Results: Between April 2001 and December 2002, 14 clinical sites enrolled 439 patients, of which 397 (247 men; mean age 71 years, range 44-89) were treated: 254 with CEA and 143 patients with CSS (ratio 1.8 to 1.0). More than 90% of patients had >75% stenosis; approximately 68% of patients were asymptomatic. There were no significant differences in baseline patient characteristics between the treatment groups with the exception of a more frequent history of prior CEA (30% CSS versus 11% for CEA, p<0.0001) and prior carotid stent placement in the CSS group (6% versus 0% for CEA, p=0.0002).

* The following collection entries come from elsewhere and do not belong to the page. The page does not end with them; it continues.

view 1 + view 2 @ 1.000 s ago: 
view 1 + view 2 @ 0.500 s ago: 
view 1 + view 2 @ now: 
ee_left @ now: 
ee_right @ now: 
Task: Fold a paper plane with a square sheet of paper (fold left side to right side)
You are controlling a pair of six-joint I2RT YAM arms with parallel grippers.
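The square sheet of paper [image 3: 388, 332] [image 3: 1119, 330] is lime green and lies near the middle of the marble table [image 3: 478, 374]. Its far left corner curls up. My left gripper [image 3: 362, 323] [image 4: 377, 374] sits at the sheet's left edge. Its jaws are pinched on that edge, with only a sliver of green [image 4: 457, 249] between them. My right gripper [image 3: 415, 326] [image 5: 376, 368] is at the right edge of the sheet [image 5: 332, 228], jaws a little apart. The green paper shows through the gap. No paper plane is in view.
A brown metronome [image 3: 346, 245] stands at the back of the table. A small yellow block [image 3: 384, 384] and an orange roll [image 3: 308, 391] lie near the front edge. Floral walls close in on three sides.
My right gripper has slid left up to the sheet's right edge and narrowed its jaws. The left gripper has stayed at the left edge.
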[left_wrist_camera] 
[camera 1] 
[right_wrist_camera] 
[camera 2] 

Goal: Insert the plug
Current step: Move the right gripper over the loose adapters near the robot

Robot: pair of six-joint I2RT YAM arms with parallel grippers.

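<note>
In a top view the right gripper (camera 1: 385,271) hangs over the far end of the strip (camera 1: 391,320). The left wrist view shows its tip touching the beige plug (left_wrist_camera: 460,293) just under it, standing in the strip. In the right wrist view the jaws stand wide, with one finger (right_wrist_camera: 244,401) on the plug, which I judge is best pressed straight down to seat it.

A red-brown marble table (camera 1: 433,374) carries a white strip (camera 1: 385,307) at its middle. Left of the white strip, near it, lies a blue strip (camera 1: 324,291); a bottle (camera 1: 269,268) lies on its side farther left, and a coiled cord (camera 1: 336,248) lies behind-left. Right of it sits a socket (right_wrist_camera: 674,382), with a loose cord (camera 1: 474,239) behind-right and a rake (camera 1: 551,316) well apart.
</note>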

There was no significant difference in the 30-day combined all-cause mortality and stroke rate by Kaplan-Meier estimate between CEA (2%) and CSS (2%). There was no significant difference in the secondary endpoint of combined 30-day all-cause mortality, stroke, and myocardial infarction between CEA (3%) and CSS (2%).

Conclusions: This study suggests that the 30-day risk of stroke or death following carotid stenting with cerebral protection is equivalent to standard carotid endarterectomy in a broad risk population of patients with carotid stenosis.